Size euro üzerinden maaş aldığımı bahsetmiş miydim?

Euro ne kadar düşüyorsa o kadar benim moralim düşüyor. bu gün 2.109’du en son baktığım zaman. Evet moralim tahmin ettiğiniz gibi yerlerde sürünüyor. Zaten gün içerisinde sinirden sinire de atlamadım değil.

Çarşamba – 14:26

AAAAaaaaaaAAAAAaaaaaaa…………

Dağlara taşlara, uçan kuşlara bağırmak istiyorum ey blog… Sabahtan beridir ancak kendimi toplayabilmişim, iyi hoş arkadaşlarla yazışmışım kafamı toplamışım. Tam projeme devam edecekken bir arkadaş bir işi yapmadığını pişkin pişkin demesin mi. Zaten sıkışmışım bu arada hepten dellendim. Hadi onu geçtim bunlardan farklı bir proje daha var oradan da arkadaş bir modifikasyon yapar mısın dedi. Bakayım dedim. Demez olaydım 30 dk dır beynim sikildi burda blog.

En son siktir etmek zorunda kaldım. Kafamı yeniden toplamam lazım ki ana projeme bakayım. Vallaha delleniyorum. Müzik de sakinleştirmiyor, ne yapsam olmuyor…

Neyse bulacağız bir çaresini…

Çarşamba – 10:21

Evet, biliyorum Salı günü için bir şeyler yazamadım buraya. Çalışma saatlerinden arttırdığım vakitte Blog için yazıları girmek zorunda kaldım. Eve giderken de 2 bira içip kendimi rahatlatmalıydım. E eve gidince de malumunuz uyumuşum. O yüzden direk çarşambadan gününden giriş yapacağım.
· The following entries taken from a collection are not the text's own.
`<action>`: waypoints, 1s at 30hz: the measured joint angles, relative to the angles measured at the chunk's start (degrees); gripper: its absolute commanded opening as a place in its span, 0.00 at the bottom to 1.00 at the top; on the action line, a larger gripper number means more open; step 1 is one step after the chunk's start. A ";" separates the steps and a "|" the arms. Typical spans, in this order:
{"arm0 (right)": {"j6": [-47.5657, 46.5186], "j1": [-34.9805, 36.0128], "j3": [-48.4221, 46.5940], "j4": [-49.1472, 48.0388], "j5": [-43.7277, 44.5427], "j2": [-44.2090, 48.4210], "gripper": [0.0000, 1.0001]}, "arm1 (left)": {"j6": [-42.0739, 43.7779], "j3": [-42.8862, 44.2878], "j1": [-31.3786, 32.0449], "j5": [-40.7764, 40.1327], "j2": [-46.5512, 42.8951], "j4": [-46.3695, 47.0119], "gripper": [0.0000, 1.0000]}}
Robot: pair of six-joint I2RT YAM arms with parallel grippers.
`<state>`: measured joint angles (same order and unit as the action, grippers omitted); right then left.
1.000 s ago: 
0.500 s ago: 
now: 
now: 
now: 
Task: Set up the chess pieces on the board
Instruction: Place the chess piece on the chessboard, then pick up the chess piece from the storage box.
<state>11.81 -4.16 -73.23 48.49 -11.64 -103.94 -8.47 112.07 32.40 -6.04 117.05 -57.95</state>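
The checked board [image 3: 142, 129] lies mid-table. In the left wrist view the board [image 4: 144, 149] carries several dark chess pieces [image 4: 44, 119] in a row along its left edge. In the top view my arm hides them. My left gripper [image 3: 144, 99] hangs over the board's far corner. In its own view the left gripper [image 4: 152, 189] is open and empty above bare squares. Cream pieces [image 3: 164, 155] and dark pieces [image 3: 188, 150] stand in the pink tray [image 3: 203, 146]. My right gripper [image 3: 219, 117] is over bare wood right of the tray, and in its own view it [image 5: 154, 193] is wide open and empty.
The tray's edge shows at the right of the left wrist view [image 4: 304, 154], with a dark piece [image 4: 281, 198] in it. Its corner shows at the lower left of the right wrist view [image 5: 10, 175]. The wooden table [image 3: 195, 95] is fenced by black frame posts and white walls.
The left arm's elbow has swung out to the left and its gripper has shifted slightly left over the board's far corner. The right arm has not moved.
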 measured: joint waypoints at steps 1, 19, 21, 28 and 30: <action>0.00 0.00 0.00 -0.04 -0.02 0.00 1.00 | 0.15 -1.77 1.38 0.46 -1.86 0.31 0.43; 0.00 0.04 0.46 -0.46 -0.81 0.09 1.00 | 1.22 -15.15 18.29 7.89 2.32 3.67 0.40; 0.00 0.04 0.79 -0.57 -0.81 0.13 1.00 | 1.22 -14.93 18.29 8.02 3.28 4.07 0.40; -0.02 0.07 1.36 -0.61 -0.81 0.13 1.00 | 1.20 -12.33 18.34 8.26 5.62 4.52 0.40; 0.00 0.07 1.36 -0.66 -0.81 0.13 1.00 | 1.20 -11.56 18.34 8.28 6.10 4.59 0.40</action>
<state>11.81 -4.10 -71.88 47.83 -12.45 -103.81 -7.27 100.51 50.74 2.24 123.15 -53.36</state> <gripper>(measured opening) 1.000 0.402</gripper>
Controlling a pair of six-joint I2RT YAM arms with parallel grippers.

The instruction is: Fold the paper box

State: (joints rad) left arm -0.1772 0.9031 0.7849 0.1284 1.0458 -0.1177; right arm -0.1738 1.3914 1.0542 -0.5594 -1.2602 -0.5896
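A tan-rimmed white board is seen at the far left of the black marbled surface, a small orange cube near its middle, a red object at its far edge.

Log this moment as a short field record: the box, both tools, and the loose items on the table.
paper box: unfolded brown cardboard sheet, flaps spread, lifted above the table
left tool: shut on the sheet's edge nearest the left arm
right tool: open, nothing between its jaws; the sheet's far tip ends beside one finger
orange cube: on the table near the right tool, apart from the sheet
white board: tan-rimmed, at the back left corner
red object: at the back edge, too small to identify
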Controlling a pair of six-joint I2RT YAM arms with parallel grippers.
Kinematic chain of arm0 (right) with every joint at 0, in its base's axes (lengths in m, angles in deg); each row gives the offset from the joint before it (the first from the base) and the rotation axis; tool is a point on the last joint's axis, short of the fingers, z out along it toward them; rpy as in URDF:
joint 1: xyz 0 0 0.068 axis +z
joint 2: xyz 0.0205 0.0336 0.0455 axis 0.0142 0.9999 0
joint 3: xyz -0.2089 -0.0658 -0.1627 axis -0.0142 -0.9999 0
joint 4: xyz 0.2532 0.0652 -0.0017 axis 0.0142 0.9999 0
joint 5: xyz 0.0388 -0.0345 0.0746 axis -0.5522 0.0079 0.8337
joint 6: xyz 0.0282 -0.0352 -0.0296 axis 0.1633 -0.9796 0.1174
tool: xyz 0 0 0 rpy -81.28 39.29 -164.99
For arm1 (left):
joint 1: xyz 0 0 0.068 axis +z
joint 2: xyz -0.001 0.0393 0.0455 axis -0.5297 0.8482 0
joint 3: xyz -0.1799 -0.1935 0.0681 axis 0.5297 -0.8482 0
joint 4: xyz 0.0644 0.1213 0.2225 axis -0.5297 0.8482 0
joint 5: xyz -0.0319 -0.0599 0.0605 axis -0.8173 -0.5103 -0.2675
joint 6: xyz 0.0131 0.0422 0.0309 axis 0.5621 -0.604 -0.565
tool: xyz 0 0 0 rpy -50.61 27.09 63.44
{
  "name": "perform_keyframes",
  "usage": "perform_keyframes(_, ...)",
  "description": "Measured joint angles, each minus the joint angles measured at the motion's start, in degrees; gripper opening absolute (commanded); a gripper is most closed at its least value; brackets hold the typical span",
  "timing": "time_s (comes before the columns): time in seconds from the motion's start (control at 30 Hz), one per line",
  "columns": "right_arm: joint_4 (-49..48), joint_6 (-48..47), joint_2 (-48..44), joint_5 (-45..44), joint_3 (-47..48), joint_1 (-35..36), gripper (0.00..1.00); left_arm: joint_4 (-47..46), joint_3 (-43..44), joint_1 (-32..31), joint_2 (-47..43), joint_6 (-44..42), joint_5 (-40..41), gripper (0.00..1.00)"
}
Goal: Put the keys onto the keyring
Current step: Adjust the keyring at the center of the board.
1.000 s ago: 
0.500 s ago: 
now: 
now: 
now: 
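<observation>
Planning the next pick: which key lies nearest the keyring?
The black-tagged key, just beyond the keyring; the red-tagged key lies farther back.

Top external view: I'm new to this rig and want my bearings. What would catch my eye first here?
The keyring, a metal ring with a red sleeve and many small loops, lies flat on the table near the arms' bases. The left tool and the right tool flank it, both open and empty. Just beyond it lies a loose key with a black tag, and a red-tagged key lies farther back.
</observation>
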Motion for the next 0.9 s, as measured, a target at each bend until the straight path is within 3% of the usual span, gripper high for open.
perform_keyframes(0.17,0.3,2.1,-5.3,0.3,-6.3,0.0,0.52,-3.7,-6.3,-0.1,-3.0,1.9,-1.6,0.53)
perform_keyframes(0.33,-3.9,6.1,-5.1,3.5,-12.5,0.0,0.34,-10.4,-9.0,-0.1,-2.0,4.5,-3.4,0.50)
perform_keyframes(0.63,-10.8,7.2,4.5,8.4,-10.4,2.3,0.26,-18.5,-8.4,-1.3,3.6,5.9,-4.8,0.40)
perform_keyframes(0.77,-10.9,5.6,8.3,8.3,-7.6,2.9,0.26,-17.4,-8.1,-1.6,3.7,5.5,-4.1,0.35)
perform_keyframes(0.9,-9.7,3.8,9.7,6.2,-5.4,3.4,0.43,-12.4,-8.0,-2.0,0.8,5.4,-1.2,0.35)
Arkadaşım İlker dün bu blogdan esinlenip, kendisine bir blog açmış. Kendisine buradan erişebilirsiniz… Kendisi de, benim kadar iyi yazılar yazan bir arkadaşımdır. Okuyunuz okutturunuz.

Size iş günlerindeki sabah prosedürümden bahsetmek istiyorum. Her sabah saat 7:00 da kalkmak için ilk alarmım çalar ama ben 7:05 de yataktan çıkarım. hazırlanmam falan 7:20 yi bulur. 7:36’da evden çıkar 7:45-50 arası servise biner, 8:45-50 arası şirkete gelirim.

Her sabah önce akşam açık olan downloadlarımın durumuna bakarım :). Sonrasında direk olarak Mail kontrolü vardır benim için. tüm mailllerimi kontrol etmeden kendimi tamamlanmış hissetmem :D.

Hemen akabinde; Facebook, deviantArt, Hürriyet, Ek$i Sözlük sayfalarını gezerim. bu sayfaları gezerken kalkıp çay alırım. Bu sırada Winamp programından kendime güzel bir parça seçip ruh halimi yansıtan bu şarkıyı MSN’de arkadaşlarıma öneririm. Çok hoşuma giden bir eylemdir…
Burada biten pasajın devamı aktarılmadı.